» **Records for the task**:

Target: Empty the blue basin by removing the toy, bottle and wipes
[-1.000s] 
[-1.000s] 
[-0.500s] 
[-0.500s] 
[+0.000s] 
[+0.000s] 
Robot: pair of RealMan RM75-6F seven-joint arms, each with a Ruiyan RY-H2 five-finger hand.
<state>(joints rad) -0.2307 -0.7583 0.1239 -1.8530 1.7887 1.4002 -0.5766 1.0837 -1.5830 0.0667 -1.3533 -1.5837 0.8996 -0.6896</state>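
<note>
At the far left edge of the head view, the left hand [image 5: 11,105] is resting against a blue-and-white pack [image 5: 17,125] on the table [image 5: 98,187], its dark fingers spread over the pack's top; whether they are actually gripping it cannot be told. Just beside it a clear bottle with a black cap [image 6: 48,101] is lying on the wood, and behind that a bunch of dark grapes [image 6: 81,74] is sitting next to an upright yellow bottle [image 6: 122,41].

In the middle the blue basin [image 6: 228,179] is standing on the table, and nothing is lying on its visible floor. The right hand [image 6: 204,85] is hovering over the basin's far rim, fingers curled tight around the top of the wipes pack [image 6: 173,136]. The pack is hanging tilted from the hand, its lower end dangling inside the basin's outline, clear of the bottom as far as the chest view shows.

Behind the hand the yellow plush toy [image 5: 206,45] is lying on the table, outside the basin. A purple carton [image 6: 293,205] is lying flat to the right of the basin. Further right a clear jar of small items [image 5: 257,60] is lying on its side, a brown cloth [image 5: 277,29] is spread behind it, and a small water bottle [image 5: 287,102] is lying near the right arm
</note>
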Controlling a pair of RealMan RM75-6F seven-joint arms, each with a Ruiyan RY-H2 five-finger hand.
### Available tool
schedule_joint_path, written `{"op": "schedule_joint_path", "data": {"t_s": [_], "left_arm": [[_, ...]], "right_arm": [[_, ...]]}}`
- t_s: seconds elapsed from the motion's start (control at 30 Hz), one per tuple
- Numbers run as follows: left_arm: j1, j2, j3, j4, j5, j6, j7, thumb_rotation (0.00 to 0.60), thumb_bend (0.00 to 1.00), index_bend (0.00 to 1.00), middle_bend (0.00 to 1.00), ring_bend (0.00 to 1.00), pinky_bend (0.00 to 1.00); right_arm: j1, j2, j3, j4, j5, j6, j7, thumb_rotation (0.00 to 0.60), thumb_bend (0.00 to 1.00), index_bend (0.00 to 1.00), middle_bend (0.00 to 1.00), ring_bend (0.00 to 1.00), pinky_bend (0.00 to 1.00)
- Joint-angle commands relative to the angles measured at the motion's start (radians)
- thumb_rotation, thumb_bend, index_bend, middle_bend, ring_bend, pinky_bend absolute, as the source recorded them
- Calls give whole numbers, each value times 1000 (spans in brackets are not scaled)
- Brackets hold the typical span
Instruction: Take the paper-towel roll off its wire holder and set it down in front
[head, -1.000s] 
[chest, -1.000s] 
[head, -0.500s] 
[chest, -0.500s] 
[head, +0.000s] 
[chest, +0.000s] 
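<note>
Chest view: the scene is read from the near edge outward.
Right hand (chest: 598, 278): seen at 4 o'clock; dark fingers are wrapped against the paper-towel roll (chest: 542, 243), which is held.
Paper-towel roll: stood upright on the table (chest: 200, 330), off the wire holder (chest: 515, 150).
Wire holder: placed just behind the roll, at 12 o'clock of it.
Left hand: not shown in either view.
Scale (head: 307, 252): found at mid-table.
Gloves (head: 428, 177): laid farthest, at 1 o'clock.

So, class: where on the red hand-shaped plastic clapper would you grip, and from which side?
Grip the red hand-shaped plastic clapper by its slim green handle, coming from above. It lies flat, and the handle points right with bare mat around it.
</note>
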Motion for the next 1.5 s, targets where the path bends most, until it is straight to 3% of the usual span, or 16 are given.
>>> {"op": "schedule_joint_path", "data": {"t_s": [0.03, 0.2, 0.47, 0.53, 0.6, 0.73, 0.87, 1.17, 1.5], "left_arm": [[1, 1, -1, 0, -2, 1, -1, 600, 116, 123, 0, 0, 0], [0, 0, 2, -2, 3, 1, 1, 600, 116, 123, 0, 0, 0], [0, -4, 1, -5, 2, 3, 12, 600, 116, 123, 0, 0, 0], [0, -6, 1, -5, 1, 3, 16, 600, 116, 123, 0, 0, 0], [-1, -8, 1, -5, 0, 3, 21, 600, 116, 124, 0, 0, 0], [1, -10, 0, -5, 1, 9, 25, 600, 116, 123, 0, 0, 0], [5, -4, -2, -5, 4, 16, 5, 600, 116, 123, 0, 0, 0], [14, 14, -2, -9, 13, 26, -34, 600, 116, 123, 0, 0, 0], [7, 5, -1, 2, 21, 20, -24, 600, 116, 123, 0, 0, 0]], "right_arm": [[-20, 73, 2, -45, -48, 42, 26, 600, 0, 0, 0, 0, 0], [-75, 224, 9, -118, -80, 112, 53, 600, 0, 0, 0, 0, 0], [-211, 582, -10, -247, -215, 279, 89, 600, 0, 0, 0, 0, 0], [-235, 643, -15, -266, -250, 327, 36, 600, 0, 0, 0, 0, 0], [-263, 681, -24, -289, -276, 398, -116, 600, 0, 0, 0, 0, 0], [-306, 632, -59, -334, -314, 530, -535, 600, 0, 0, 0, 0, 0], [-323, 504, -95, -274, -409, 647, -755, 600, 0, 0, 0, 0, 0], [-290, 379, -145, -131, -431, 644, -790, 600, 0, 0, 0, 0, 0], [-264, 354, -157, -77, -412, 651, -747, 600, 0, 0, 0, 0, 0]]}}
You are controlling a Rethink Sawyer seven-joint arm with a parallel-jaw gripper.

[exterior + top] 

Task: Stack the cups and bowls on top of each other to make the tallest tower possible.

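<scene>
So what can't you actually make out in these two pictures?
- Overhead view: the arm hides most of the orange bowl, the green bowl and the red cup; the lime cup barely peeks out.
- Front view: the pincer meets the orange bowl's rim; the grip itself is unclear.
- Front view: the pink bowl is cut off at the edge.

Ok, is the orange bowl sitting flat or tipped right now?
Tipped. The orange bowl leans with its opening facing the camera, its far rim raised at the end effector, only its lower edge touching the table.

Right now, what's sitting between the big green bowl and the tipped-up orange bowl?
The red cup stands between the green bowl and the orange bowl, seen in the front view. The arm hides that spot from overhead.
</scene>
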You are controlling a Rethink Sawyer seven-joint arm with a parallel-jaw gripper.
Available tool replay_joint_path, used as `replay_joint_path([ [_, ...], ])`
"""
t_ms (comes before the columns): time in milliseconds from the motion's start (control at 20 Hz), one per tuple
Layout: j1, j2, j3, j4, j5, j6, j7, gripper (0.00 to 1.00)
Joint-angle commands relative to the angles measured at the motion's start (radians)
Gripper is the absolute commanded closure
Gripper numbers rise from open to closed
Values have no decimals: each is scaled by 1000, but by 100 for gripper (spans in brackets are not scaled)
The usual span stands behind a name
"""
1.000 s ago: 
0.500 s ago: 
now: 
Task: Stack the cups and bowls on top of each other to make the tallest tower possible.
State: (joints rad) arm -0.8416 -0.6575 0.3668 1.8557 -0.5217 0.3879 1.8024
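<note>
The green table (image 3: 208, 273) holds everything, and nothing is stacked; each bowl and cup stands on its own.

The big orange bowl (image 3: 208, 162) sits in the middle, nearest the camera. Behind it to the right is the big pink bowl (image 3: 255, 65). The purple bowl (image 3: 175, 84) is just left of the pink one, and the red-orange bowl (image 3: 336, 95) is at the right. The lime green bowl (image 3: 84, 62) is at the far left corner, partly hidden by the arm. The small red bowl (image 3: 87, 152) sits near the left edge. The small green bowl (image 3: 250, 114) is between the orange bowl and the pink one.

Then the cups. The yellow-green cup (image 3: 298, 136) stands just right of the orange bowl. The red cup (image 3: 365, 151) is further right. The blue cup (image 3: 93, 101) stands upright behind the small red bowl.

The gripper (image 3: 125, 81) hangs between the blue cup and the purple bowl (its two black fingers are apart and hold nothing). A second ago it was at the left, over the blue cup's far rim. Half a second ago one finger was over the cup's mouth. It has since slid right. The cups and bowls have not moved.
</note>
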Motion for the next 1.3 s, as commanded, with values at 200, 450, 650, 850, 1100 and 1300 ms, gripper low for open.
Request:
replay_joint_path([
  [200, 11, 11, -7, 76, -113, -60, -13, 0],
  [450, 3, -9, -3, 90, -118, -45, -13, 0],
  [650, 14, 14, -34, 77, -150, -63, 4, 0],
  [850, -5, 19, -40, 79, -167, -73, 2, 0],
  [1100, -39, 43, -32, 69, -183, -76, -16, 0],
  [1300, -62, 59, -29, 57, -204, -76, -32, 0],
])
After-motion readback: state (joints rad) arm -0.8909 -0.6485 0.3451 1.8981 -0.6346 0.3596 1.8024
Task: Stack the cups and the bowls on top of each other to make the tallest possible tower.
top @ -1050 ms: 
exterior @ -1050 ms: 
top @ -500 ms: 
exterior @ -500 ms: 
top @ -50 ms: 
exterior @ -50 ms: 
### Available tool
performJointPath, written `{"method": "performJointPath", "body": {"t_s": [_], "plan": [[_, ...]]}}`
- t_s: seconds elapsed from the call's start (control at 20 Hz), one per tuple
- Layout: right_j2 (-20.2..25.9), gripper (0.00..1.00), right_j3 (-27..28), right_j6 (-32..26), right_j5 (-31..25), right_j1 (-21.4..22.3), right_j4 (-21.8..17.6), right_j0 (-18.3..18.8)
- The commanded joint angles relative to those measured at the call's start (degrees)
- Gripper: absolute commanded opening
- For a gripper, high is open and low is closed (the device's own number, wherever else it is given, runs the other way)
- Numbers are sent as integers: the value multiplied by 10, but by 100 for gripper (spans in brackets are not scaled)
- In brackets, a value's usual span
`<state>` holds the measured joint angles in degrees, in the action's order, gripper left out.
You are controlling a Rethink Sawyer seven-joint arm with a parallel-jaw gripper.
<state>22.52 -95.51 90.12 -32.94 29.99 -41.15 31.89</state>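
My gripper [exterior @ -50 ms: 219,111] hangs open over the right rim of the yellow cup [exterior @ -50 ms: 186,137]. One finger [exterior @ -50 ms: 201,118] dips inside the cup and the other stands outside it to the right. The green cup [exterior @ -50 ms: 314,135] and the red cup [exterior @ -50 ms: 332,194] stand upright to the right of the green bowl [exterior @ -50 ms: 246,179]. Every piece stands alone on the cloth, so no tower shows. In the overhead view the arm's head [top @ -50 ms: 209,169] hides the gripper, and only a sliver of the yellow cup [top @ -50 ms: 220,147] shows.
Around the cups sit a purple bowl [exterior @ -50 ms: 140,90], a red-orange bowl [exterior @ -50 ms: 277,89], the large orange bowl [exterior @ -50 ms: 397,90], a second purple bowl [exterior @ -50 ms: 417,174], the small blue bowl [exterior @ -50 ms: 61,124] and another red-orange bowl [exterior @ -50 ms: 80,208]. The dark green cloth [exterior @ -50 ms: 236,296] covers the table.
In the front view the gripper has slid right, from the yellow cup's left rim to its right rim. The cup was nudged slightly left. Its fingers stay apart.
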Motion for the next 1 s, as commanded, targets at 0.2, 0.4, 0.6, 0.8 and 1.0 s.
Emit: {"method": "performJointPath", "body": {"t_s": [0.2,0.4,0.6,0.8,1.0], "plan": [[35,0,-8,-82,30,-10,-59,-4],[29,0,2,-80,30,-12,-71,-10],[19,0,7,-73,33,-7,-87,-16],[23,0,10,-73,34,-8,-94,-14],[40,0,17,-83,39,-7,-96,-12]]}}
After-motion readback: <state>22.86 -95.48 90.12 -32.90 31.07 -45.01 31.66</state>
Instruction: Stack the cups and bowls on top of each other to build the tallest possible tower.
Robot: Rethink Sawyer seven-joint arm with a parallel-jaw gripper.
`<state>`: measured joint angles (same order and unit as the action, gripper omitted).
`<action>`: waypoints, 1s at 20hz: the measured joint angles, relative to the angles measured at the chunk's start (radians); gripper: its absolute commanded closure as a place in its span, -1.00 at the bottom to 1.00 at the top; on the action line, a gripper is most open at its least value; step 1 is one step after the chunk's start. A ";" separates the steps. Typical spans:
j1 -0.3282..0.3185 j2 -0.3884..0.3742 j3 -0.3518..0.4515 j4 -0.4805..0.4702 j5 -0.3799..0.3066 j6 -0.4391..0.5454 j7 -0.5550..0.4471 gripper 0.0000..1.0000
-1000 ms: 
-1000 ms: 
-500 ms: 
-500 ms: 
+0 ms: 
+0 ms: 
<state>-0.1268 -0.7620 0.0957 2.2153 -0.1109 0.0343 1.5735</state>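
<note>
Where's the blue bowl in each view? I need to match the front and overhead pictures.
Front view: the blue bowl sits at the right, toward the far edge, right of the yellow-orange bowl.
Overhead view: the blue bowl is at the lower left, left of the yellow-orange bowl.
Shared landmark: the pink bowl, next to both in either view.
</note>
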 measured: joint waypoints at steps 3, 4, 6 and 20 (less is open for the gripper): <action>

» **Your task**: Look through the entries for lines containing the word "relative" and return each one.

» **Output of the exercise**:
- Joint-angle commands relative to the angles measured at the motion's start (radians)
Joint-angle commands relative to the angles measured at the motion's start (radians)
- The commanded joint angles relative to those measured at the call's start (degrees)
`<action>`: waypoints, 1s at 20hz: the measured joint angles, relative to the angles measured at the chunk's start (radians); gripper: its absolute commanded closure as a place in its span, -1.00 at the bottom to 1.00 at the top; on the action line, a gripper is most open at its least value; step 1 is one step after the chunk's start. A ";" separates the steps. Typical spans:

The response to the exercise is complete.